Leber: Dear Chattanooga, It's OK if you stink

After publishing a column ostensibly about the new Volkswagen Passat -- but really about how Chattanooga is unbearably hot and smells really, really bad -- Automobile Magazine columnist Jamie Kitman might have made himself a few enemies in the Scenic City.

"His tone seems kind of hostile," my editor observed, before asking me if I wanted to read the column in the magazine's September edition through my New Yorker lens.

Sure thing.

"... [You] start wondering where you might find a nice, heavy torque bar to smash in your face on account of the ungodly humidity ..." Kitman writes about Chattanooga, and all I could do was laugh and nod in agreement. Yes, yes, I know where he's coming from. I've all but tried to climb into my freezer during summers in Chattanooga.

But while his commentary on this area was biting, and there will be some who will take offense, I just found it sharply amusing.

I think a relationship one has with a place is pretty similar to the ones we have with a person. There are some who remain in a perpetual honeymoon phase: Your lover is perfect, beyond reproach, and can do no wrong. She is Aphrodite on a mountain top.

Others have a less romanticized view. She is lovely, for sure, but flawed. And there are even, perhaps, days when you wonder whether you might fare better alone, or with someone else. You love her, but are you really, truly in love with her?

In the time I've lived here, I've observed a good deal of the former type of relationship between place and person. Chattanoogans are loyal to their town. The times when I've said anything remotely against Chattanooga, most likely related to the stifling heat and humidity, there have been readers who have been affronted.

When I quoted a doctor who said she did not find the South to be especially progressive, our executive editor received a letter reading "just send her (me) back North."

Like I said, loyal. And while it's very sweet and even humbling, like being visually assaulted by adoring, canoodling lovers, it can also be exasperating and stomach turning.

I like Chattanooga very much. It's not where I'll die, but "it's really a pretty great place," I've told friends who have gaped in incredulity upon learning I am living here, or who have balked at invitations to come visit, perhaps terrified to set foot south of the Mason-Dixon Line. But I've become very fond of this city. Even if I, too, am incredulous at times.

Yes, the summers are too long and humid for me. Yes, I am dismayed when I've seen mac and cheese listed on a restaurant menu under "vegetables." Yes, a piece of my soul dies every time I hear a person refer to something he or she "done did" or "might could do." And yes, I've encountered unintelligent, closed-minded bigoted people here, but I also encountered those in New York. And Saratoga Springs. And DC. And Chicago. And Brussels. (And anywhere else I've been in my life and understood the language.)
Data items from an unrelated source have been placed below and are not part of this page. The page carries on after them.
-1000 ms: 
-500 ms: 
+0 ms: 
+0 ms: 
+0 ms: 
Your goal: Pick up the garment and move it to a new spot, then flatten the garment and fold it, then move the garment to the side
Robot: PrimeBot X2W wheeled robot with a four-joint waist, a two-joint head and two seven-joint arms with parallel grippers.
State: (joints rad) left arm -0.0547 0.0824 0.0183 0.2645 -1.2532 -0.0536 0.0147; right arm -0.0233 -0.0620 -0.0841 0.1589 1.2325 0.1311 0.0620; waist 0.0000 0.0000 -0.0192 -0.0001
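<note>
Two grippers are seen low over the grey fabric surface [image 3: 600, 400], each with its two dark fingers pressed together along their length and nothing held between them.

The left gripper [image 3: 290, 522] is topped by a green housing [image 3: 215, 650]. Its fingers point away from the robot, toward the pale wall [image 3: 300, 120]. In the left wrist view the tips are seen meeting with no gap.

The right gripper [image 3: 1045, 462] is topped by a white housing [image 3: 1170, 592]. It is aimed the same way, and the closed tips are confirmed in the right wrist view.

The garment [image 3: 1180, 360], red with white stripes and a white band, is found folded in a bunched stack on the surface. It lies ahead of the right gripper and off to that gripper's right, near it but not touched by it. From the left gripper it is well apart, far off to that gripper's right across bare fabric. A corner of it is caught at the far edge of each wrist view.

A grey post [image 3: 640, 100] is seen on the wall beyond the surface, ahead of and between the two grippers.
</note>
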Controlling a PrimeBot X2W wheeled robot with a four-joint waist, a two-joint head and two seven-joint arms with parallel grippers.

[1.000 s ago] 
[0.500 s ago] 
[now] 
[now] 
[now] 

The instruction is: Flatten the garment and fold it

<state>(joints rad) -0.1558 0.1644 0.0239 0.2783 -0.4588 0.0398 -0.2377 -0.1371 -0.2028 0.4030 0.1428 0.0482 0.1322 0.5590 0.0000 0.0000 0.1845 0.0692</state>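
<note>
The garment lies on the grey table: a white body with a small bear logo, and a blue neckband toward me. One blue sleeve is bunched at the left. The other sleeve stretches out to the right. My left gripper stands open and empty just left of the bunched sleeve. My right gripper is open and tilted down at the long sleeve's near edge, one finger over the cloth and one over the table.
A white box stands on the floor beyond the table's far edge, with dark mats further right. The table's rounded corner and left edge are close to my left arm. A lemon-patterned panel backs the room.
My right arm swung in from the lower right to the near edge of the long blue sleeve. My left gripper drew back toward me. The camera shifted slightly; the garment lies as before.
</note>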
And as one who has grown to love Chattanooga, but for whom the city is no Venus, I take no issue with Mr. Kitman describing the odor of his room at the Chattanoogan Hotel as being akin to "a world class pong such as would have attended the first-runner-up in the Coney Island Hot Dog Eating Contest had he just vacated my bathroom after a postcompetition pit stop." I applaud him for the sheer color of his observation.

If it helps, though, I don't think Chattanooga is all that malodorous.

Then again, I have almost no sense of smell. So, maybe he's right.

Even if he is, though, it's OK, Chattanooga. I still adore you.